Jorge Claudio Ribeiro

Nesse estudo, serão colocadas em diálogo as Ciências da Religião e a Teologia com as Ciências Sociais.

1- INTRODUÇÃO



Pretendo aqui estudar as inter-relações entre a mundialização da cultura e as religiões, suas parcerias, conflitos e próximas etapas. Nesse contexto, analisarei de que forma esse processo impõe padrões, delimita espaços e oferece alternativas para a expressão da religiosidade do jovem contemporâneo. No nosso caso específico, penso no público universitário, sobre o qual, junto com alunos de iniciação científica e uma equipe do meu Departamento , estou finalizando uma pesquisa de campo iniciada há quatro anos. 

Nesse estudo, serão colocadas em diálogo as Ciências da Religião e a Teologia com as Ciências Sociais.



2- DESTERRITORIALIZAÇÃO



Com Renato Ortiz , entendo que a modernidade conduz a um quadro de desterritorialização. A globalização material rompeu com uma ordem geopolítica e comercial baseada nos conceitos de Estado e Nação, desde a origem altamente ideológicos. Mais que unificadores, tais conceitos são mascaradores das várias formas de opressão de classes.

Tanto o mundo contemporâneo como o “tradicional” são universos atravessados pela dimensão simbólica. Nesse último, a identidade e o território locais (e mais tarde nacionais) eram lugares em que o indivíduo se inseria espacial, espiritual e profissionalmente num contexto sobretudo familiar e agrário. Segundo Ortega y Gasset, nesse período o indivíduo conhecia seu lugar, confinado que estava a territórios bem delimitados. 

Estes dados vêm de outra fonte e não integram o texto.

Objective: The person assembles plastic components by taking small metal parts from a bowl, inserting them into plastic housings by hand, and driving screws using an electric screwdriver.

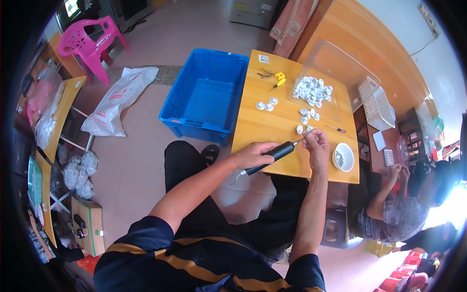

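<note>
My left hand is wrapped round a black cylindrical electric screwdriver, whose bit points right and slightly upward. A thin white cord hangs from its rear end. At the bit's tip, the fingers of my right hand are pinched together. Whatever they hold is too small and too covered to name. Just beyond them lies a white round plastic part, with another partly behind my fingertips. Right of my right hand stands a white bowl with small metallic pieces inside. A small screwdriver lies farther back.
Several white round parts fill a clear bin on the wooden table. A yellow-handled tool lies at the back. Left stands a blue crate, with a white sack beyond it. Another person sits at right.
</note>
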Motion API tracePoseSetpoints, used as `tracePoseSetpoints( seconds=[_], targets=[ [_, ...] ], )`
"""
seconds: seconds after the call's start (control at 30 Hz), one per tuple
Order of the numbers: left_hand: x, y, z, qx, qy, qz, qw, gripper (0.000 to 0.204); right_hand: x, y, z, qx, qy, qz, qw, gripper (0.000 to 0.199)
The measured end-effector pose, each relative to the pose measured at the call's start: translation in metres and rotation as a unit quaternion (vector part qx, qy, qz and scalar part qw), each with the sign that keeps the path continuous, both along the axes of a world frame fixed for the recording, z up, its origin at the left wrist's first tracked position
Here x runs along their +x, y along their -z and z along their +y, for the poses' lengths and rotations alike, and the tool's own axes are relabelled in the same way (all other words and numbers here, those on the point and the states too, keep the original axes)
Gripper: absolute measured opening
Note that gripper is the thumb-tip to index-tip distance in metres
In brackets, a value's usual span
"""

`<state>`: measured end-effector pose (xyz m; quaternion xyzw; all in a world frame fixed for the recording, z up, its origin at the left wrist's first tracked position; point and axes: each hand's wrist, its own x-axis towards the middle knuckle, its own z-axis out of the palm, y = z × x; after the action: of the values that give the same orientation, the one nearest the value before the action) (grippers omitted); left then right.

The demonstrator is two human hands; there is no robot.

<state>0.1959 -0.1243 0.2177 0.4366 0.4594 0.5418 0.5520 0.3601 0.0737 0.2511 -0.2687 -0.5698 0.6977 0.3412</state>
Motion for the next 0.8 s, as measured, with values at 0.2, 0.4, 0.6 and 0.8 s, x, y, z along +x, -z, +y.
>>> tracePoseSetpoints(
  seconds=[0.2, 0.4, 0.6, 0.8],
  targets=[
    [0.0022, -0.0052, 0.0007, 0.004, 0.005, 0.004, 1.000, 0.056, 0.0029, 0.0000, 0.0015, -0.018, 0.005, 0.012, 1.000, 0.006],
    [0.0026, -0.0029, 0.0010, 0.006, 0.001, 0.000, 1.000, 0.057, 0.0034, 0.0050, 0.0019, -0.015, 0.016, 0.005, 1.000, 0.006],
    [0.0005, -0.0031, 0.0005, 0.004, 0.000, -0.010, 1.000, 0.057, 0.0023, 0.0079, 0.0030, -0.025, 0.021, 0.003, 0.999, 0.006],
    [0.0023, -0.0046, 0.0018, 0.000, 0.001, -0.010, 1.000, 0.055, 0.0015, 0.0072, 0.0014, -0.026, 0.013, -0.025, 0.999, 0.005]
  ],
)
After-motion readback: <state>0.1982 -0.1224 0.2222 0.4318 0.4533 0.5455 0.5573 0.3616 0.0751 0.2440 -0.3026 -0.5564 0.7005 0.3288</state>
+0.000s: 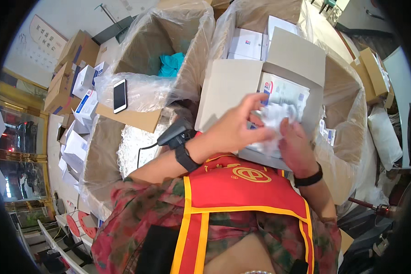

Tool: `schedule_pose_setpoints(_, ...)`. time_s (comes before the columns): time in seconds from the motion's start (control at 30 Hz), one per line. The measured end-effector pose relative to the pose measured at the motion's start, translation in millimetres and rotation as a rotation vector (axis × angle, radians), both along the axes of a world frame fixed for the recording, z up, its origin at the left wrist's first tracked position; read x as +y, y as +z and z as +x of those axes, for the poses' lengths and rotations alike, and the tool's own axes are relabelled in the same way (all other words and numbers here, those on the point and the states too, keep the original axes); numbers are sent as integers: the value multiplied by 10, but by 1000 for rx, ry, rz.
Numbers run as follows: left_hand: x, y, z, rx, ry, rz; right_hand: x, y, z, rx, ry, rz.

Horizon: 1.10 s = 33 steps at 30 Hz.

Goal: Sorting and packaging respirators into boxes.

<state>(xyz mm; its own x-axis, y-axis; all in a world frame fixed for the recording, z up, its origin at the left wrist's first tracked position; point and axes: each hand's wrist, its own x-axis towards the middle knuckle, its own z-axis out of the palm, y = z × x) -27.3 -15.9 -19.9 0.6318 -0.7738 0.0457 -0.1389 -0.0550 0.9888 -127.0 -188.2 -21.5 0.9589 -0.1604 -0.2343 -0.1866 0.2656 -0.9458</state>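
Note:
In front of me is an open carton (229,93) with pale grey inner flaps folded out. White flat packets (293,93) with red and blue print lie inside it. Over these packets, both my hands hold a crumpled white bundle (278,115), thin and blurred; whether it is plastic or paper I cannot tell. My left hand (243,122) reaches in from the left, its fingers curled against the bundle's side. On the right, my right hand (297,145) grips it with the thumb on top.
A white phone (120,96) lies on a plastic-lined box holding teal material (171,64). Beside it, another lined box contains white stringy material (139,145). White cartons (248,44) stand in the lined box behind the open one. Small boxes (76,150) are piled at left.

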Motion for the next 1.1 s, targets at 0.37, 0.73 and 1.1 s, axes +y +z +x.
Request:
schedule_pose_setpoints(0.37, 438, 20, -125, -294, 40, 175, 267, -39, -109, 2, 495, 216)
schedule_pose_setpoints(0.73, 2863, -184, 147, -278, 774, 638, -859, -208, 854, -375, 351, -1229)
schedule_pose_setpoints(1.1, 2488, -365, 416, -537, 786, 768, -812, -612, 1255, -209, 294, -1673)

Esse tempo foi velozmente sepultado. Nas nações centrais, a sociedade industrial rompeu as fronteiras territoriais e integrou à força os mercados nacionais e coloniais . Com isso, a formação das sociedades modernas exigiu que as relações sociais não mais se prendessem ao contexto local. A paulatina supremacia da modernidade impôs novo “ambiente espiritual”. A modernidade ganhou mundo e, sobre uma hegemonia sustentada pela homogeneização, instaurou a diversidade e privilegiou a individualização das relações sociais, a autonomia do indivíduo e a afirmação do específico. Segundo Toffler, enquanto a Segunda Onda industrial emitiu uma mensagem padronizadora, niveladora e “de massa”, aos poucos a Terceira Onda atual impôs a pluralidade e segmentação de ofertas; ante elas o indivíduo, e mais ainda a juventude contemporânea, sente-se livre para buscar o que lhe interessa. 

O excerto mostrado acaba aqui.